The optimal timing for actively discontinuing immune checkpoint inhibitor therapy in long-term responders with recurrent/metastatic head and neck squamous cell carcinoma (R/M HNSCC) remains unresolved. We conducted a retrospective study of 246 patients with R/M HNSCC treated with nivolumab to determine the optimal timing to actively discontinue nivolumab therapy. We examined the point at which progression-free survival (PFS) plateaued in all cases. We compared the prognosis of 19 (7.7%) ongoing cases and 227 (92.3%) discontinued cases and analyzed treatment duration and treatment-free interval (TFI).

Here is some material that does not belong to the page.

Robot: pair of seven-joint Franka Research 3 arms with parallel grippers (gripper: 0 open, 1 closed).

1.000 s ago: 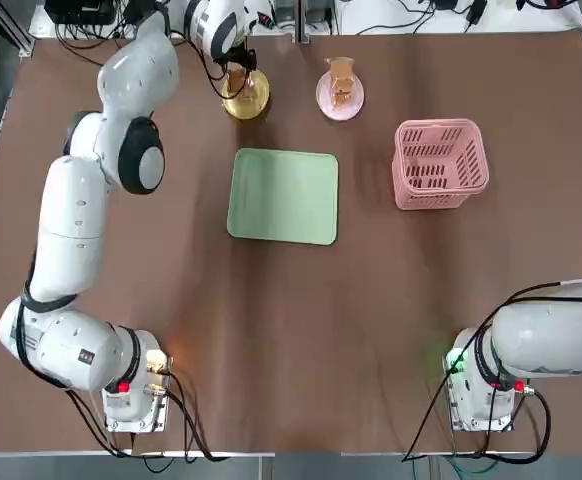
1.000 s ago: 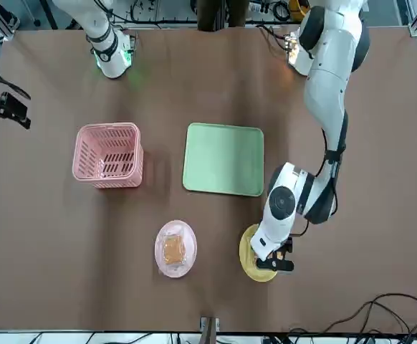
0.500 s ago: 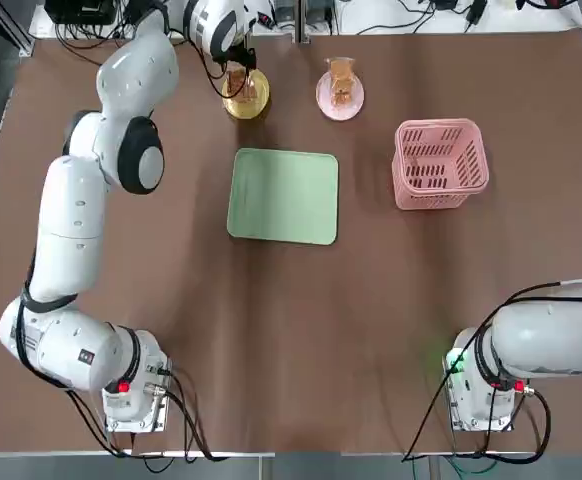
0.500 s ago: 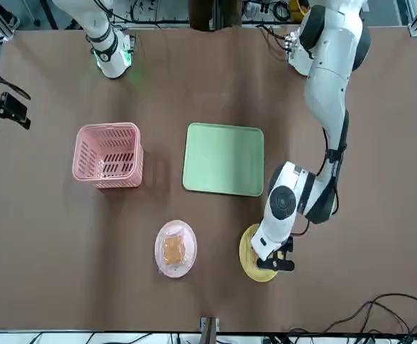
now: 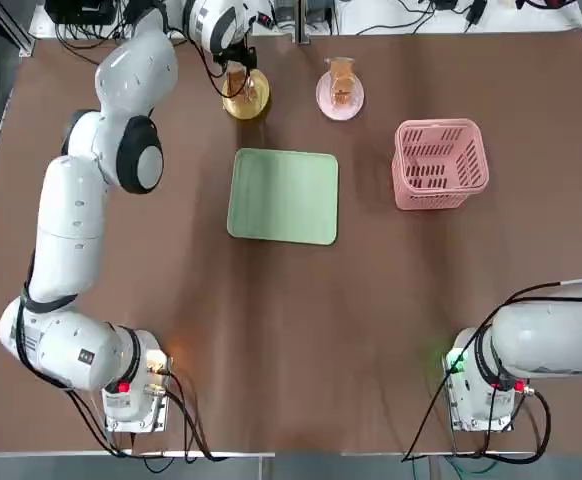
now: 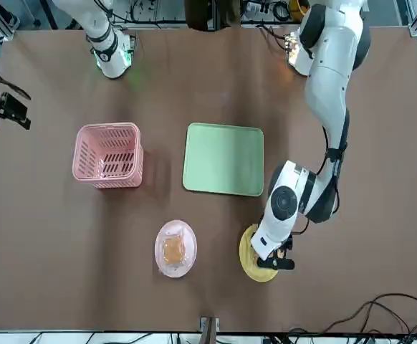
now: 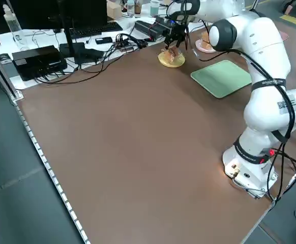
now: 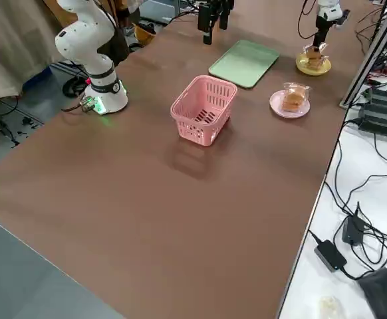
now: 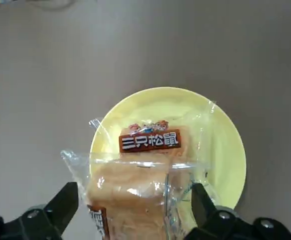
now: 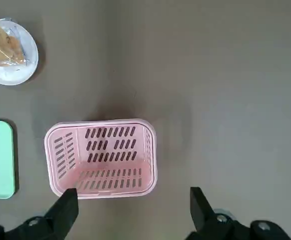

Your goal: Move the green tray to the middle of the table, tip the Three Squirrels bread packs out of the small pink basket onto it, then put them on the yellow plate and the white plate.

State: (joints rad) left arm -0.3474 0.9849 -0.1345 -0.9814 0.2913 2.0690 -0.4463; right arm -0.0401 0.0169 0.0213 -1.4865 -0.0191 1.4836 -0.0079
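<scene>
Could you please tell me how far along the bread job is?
Nearly finished: the green tray and pink basket are empty, and bread sits on the white plate and yellow plate. Nothing is held; the open left gripper probably just needs to leave the yellow plate.

Bread packs [image 9: 145, 195] on yellow plate [image 9: 228, 165]
</scene>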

The 6-year overall survival was 11.8% (median, 12.1), and the 6-year PFS was 15.3% (median, 3.0). The PFS curve remained stable for 3 years. The median duration of nivolumab treatment was 2.9 months (range 0.03–81.9): Ongoing group, 41.8 (5.6–81.9); Decision group, 36.8 (4.0–70.1); Toxicity group, 30.6 (2.8–64.8); and progressive disease group, 2.0 (0.03–42.9). TFI in the Decision group was 15.1 months (0.6–61.6) and 30.6 months (2.8–64.8) in the Toxicity group. Long-term responses in R/M HNSCC patients treated with nivolumab are rare but gradually increasing. For this patient group, our best estimate of the optimal time to end treatment is 3 years, as the PFS in this study reached a plateau at that timepoint.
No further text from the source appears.